Requirement
From the data below, copy each line that includes the word "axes".

Data segment START

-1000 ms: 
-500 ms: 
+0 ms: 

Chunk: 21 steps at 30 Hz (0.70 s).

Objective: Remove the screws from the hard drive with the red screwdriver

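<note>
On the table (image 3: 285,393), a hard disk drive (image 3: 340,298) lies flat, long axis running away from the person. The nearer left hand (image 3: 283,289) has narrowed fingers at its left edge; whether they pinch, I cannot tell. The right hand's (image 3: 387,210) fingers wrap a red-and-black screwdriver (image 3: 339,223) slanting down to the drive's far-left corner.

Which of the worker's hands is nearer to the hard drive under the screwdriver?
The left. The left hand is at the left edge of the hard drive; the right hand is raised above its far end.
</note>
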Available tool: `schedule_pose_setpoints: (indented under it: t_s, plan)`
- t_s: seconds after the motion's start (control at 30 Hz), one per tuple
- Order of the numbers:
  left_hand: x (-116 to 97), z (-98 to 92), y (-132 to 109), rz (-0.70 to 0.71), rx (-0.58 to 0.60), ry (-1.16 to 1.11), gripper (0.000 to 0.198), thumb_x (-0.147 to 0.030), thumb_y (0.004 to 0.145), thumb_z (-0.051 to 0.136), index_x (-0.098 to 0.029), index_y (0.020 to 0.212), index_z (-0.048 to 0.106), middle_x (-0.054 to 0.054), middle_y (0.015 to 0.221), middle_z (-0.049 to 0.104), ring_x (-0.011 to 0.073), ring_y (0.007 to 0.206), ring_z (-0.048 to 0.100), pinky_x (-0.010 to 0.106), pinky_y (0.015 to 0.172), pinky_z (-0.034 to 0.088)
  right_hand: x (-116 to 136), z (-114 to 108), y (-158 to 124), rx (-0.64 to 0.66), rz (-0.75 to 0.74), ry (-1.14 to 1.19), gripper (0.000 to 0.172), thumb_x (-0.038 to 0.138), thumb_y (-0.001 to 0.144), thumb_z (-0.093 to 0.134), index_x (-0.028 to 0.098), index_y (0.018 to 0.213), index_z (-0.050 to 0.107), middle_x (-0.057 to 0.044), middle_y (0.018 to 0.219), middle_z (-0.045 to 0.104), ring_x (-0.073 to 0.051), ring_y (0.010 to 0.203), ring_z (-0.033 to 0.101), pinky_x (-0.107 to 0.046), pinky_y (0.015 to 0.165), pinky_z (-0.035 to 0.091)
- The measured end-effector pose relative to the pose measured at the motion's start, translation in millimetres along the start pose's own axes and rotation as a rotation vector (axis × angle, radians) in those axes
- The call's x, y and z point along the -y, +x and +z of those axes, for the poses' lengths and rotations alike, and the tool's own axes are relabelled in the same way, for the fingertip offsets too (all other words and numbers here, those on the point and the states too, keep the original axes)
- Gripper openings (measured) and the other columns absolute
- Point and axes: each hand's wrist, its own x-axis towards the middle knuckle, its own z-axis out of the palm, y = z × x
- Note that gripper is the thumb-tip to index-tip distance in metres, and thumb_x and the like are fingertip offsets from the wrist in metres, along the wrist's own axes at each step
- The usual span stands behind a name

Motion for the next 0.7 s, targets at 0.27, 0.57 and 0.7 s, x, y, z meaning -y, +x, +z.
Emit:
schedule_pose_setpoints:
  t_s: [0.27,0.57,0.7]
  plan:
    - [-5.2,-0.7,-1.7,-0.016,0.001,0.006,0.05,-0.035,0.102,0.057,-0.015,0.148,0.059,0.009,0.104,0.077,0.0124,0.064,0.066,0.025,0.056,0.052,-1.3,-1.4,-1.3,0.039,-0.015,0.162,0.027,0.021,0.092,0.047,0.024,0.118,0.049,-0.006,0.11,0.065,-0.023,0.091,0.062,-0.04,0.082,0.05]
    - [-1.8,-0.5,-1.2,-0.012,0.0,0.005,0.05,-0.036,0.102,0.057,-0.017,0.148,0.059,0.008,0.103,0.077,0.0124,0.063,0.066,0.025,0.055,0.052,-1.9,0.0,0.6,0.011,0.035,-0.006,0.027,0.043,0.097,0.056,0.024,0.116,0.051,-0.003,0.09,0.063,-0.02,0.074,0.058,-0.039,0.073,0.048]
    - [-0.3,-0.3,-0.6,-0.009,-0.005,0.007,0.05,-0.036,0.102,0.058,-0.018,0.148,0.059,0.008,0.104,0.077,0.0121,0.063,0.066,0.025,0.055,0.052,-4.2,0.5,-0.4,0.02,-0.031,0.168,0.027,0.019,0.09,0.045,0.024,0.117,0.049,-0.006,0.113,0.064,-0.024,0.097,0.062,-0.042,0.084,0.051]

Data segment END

Answer
- The measured end-effector pose relative to the pose measured at the motion's start, translation in millimetres along the start pose's own axes and rotation as a rotation vector (axis × angle, radians) in those axes
- The call's x, y and z point along the -y, +x and +z of those axes, for the poses' lengths and rotations alike, and the tool's own axes are relabelled in the same way, for the fingertip offsets too (all other words and numbers here, those on the point and the states too, keep the original axes)
- Point and axes: each hand's wrist, its own x-axis towards the middle knuckle, its own z-axis out of the palm, y = z × x
- Note that gripper is the thumb-tip to index-tip distance in metres, and thumb_x and the like are fingertip offsets from the wrist in metres, along the wrist's own axes at each step

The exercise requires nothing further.